Just thought I would inform the list about a simple improvement which
I discovered with the 200BPS sync gap idea.  It improves power factor, and
total power throughput and also seems to get round the problem which
Reinhard had with his particularly stiff neon supply. (7.5kv -at- >700mA!)

Today I was doing drawings for a machinist to follow while making my
200 BPS sync rotary gap.  I started thinking about electrode spacing
and how I would divide the disk up into equal quarters for the
electrodes.  I then had a brainwave.

Equal gaps between electrodes allows equal time between presentations
for the cap to recharge.  This would work great with a DC supply,
where the charging current is constant,  but how many of us use DC ?
The charging current waveform is very non linear !,  and we naturally
make allowances for this by setting the phase to get 2 equal bangs per
cycle when running at 200BPS.  I now realise that this is not optimal,
and it got me thinking about when John Freau mentioned unevenly spaced
electrode tests.

If the every other electrode on the rotating disk is moved clockwise
slightly,  this gives alternate charging times of slightly less
than 5ms and then slightly more than 5ms.  Simulation shows that this
seems to be better suited to the non-linear charging in an AC system.

Evenly spaced 200BPS sync rotor		New idea 200BPS sync
rotor (for 3000RPM)			rotor (for 3000RPM)
_________				   _________
/    o    \				  /    o    \
/           \				/           \
!             !				!o            !
!o     o     o!				!      o      !
!             !				!            o!
\           /				\           /
\____o____/				  \____o____/

I did many simulations using MSim PSpice and found that if the time
between presentations was set to be 4.25ms and 5.75ms,  and the phase
was adjusted to equal the bang sizes,  then more power was sucked from
the transformer and the power factor increased considerably.

Simulation results:-

Supply o/c volts = 9540 VAC	(Values were measured from my
Supply s/c amps  = 224  mA       actual ballasted supply.)
Supply VA        = 2137 VA
Tank cap         = 47   nF	(MMC)

Using evenly spaced electrodes:-
Gap firing volts = 19.0 kv
Power throughput = 1690 W
Supply VA drawn  = 1887 VA
Power factor     = 0.896

Using unevenly spaced electrodes:-  (spacing ratio 4.25ms/5.75ms)
Gap firing volts = 21.1 kv
Power throughput = 2097 W
Supply VA drawn  = 2216 VA
Power factor     = 0.946

This improvement seems worth the effort of offsetting every other
electrode.  In my case every other electrode would need moving about
6mm.  I am seriously considering doing this with the new gap design.

I did simulations with more and less offsetting of the electrodes, but
4.25ms/5.75ms seemed to look best.  More offset led to higher firing
voltages still but also made the cap voltage ring higher and higher in
between electrode presentations.

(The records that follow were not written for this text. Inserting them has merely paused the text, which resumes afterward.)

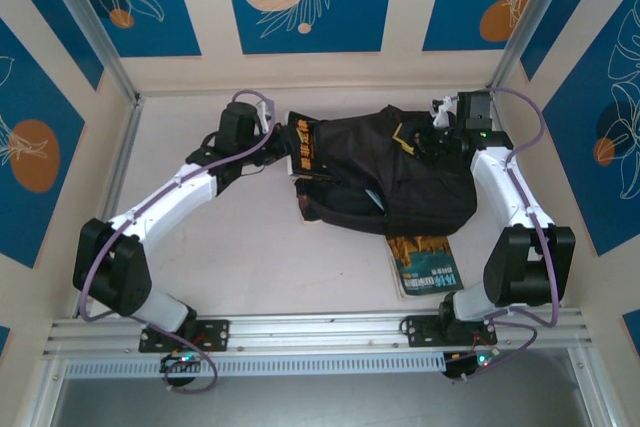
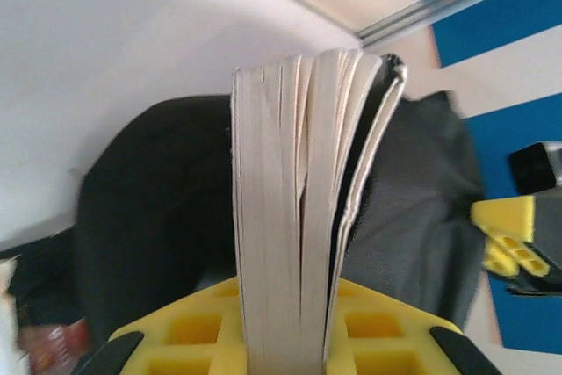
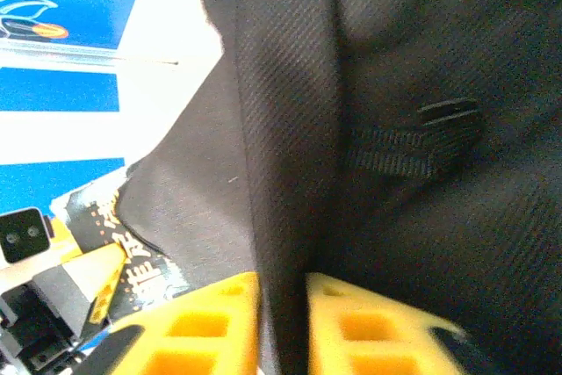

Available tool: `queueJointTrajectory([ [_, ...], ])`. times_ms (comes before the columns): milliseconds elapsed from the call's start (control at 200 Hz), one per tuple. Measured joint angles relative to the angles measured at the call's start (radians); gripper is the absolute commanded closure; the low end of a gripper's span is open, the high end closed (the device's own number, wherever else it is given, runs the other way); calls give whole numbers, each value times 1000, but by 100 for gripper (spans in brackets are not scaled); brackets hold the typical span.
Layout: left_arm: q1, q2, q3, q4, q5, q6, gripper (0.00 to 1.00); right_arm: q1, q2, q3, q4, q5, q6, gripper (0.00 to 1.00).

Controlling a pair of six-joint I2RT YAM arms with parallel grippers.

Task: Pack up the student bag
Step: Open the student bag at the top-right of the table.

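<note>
The student bag, black and soft, lies at the middle back of the table. My left gripper is at the bag's left end, shut on a thick book with a dark cover. In the left wrist view the book's page edges stand upright between the yellow fingers, with the bag behind them. At the bag's upper right corner my right gripper pinches a fold of its black fabric; the yellow fingers press that fold from both sides.
A second book with a teal and orange cover lies flat in front of the bag, near the right arm's base. Metal frame posts and patterned walls enclose the table. The held book's cover appears low on the left in the right wrist view.
</note>
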Motion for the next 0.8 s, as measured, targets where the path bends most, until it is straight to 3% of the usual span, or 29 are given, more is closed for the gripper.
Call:
queueJointTrajectory([
  [130, 0, -7, -56, 121, 37, -34, 100, 7, -2, 17, -21, 14, -16, 48],
  [450, 0, -73, -131, 215, 105, -82, 100, 227, 36, 325, -365, 408, -140, 46],
  [800, -25, -90, -135, 294, 115, -132, 100, 476, 149, 557, -515, 475, -196, 44],
])
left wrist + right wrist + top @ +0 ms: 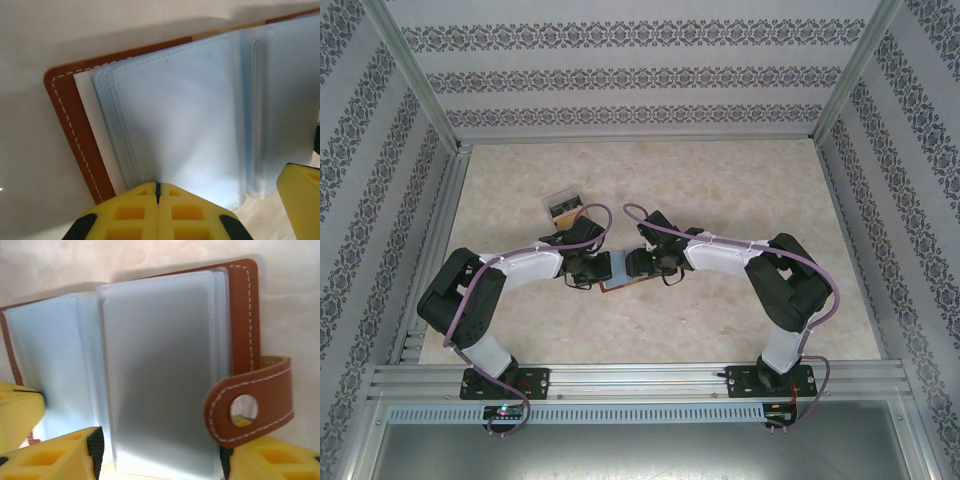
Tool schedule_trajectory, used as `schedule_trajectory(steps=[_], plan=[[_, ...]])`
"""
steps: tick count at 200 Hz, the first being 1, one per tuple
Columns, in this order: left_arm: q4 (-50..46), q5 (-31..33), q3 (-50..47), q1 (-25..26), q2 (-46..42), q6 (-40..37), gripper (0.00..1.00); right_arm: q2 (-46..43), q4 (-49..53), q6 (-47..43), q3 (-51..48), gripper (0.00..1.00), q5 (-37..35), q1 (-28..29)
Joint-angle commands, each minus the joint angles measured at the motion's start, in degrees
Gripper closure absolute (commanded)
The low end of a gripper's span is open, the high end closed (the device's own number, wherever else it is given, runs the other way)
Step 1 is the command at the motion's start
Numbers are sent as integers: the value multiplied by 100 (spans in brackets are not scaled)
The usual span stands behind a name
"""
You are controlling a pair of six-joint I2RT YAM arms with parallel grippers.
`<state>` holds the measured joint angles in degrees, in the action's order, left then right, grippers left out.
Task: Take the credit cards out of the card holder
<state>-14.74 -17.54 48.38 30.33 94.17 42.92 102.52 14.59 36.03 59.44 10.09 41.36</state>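
I have the thin brown leather-like card holder (620,283) lying open on the pale marbled worktop (720,190), directly under both wrists where the two arms meet.

My left end effector (157,192) is closed, its yellow fingers pressed flat together with only a thin seam between them. The tips sit at the near edge of the holder's blue-grey plastic sleeves (175,125). I cannot tell whether a sleeve is pinched between them. The brown cover edge with white stitching (75,145) lies just left of those tips. A yellow finger of the other arm (300,200) shows just to the right.

My right end effector (160,455) stands wide and grips nothing. The frosted stack of sleeves (160,365) lies between its two fingers and ahead of them. Just beyond its right finger (275,460) is the brown closing strap (250,405) with a round metal snap (243,410).

In the top view, a small clear plastic box with dark contents (563,205) rests beyond the left end effector (585,268), apart from the holder.
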Motion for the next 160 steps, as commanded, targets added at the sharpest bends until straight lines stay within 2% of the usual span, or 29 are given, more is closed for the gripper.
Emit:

I think this gap makes good use of the
inductive kick effect to drive the firing voltage higher.

Although it is accepted that 100BPS can give bigger sparks,  I still
like 200BPS sync because of its smaller capacitor size,  and its better
ability to keep the voltage under control over time.  It makes a cool
sound and although the sparks are a bit shorter they look a little
brighter ?

Time to try the idea out on a real coil, and see if reality matches the
simulations.

Comments,  (and any reasons not to offset electrodes)
welcome as always.

- Richie,

- In sunny Newcastle.

PS. I tried sims for many uneven spaced electrodes at high BPS,  and
got poor power factor.  Seems to agree with your findings John ?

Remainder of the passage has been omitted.